They both know that’s not why, but it also probably isn’t helping anything to be hungry on top of everything else. Arthur’s not wrong. Some artisan brand of rosemary crackers that Merlin is too poor to recognize come out of the cupboard and into a bowl instead of just out of the packet.

“Fancy,” Merlin says.

“The bag is compostable,” Arthur says condescendingly, and Merlin sticks his tongue out and takes them over to the coffee table, smacking Gwaine’s hand when he tries to swipe one before relenting.

Later, when he’s hydrated and full of tea and snacks, warm and sleepy, he has to admit he feels much better for it. Sometimes Arthur doesn’t have the worst ideas.

“Bye, Em,” Gwaine’s amused tone of voice seems very far away, so Merlin can’t be bothered by it. He raises a hand to halfheartedly wave goodbye. It’s barely past nine but it’s hard to keep his eyes open. Arthur’s couch is so nice.

The pillow cradles his head, and the throw blanket is clearly some sort of magic. It’s probably organically hand-harvested off of those ludicrously soft bunnies while only under the light of a blue moon or something absurd, but can fault neither the methods or their results.

“Bunnies,” he says to Arthur’s shape, as he comes over to loom. He’s backlit with a halo of light, and Merlin stares at the colours of him, enraptured. It feels like a memory, tickling the edges of his mind.

“What?” Arthur’s amused voice curls around the word.

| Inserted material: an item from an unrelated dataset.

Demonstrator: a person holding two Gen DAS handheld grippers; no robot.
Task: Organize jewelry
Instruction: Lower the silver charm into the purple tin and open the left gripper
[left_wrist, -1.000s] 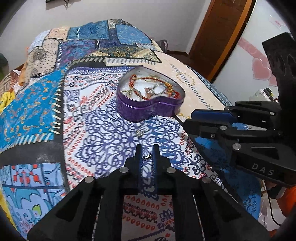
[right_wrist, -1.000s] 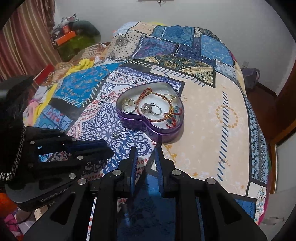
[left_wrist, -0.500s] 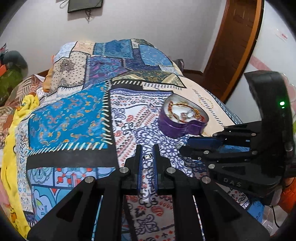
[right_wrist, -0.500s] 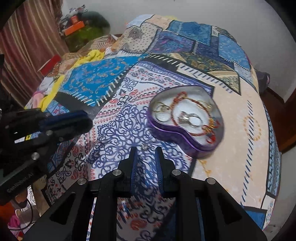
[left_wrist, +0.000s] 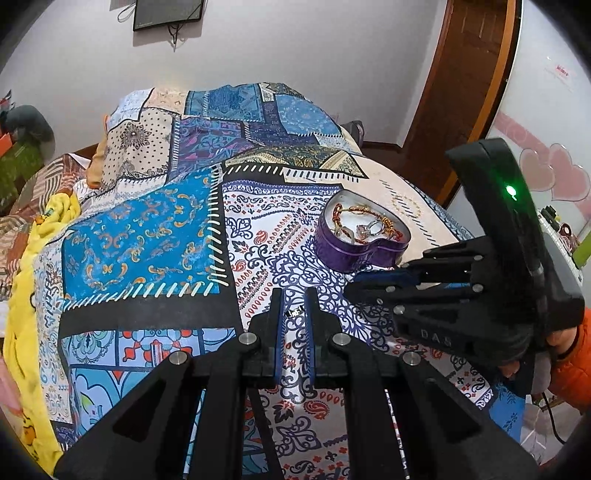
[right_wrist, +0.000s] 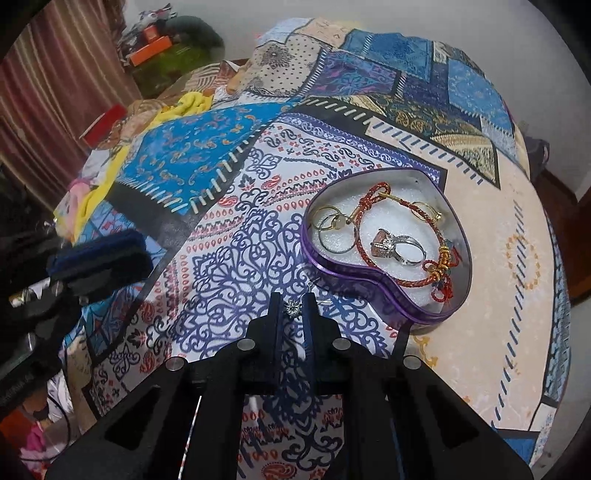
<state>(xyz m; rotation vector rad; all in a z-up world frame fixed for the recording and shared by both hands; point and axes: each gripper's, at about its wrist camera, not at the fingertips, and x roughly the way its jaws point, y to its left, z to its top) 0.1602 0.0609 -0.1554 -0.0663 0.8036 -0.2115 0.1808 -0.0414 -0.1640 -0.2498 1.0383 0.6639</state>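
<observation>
A small silver earring (right_wrist: 293, 309) is being pinched between the tips of the right gripper (right_wrist: 294, 310), whose jaws have just been closing on it; its thin hook is sticking up past the fingertips toward the heart-shaped tin (right_wrist: 384, 300). The left gripper (left_wrist: 295, 313) is being held with its fingers narrow, and a tiny dark-and-white piece (left_wrist: 295, 313) is being clamped at their tips — probably a stud or clasp, though it is too small to tell.

The tin is lying on the patterned bedspread (right_wrist: 229, 266) toward the bed's right edge as the right wrist view shows it, with rings (right_wrist: 397, 245) and a red cord bracelet (right_wrist: 413, 236) already being kept on its white padding. The earring is being held just short of the tin's near wall.

The step in hand is judged to be the carrying of the earring into the tin. It is best done if the grip is being kept firm during the lift, since only the very tips are being used and the piece could slip or twist. The fingertips should be raised clear of the purple rim before being moved over it, and the jaws opened low above a bare patch of padding — so that the hook is not being tangled in the bracelet. The left gripper should be kept aside meanwhile.
</observation>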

“Oh, hum,” Merlin blinks the sleep sparkles from his eyes. Right. He should probably go home; Arthur is too polite to kick him out, but he’s not actually moved in yet. “Sorry, let me get my shoes.”

“Why?” Arthur flops down on the couch in the opposite corner, sliding his feet under the blanket, deliberately casual.

“So I can get out of your hair?”

“Do you want to go back?” The silence tells its own story, Merlin supposes, but he should. He’s not Arthur’s problem just yet. He must have been quiet for too long, though, because Arthur only huffs at him. “Stay, don’t be stupid. Half your stuff is here already, what does it matter if you stay now or in a few days?”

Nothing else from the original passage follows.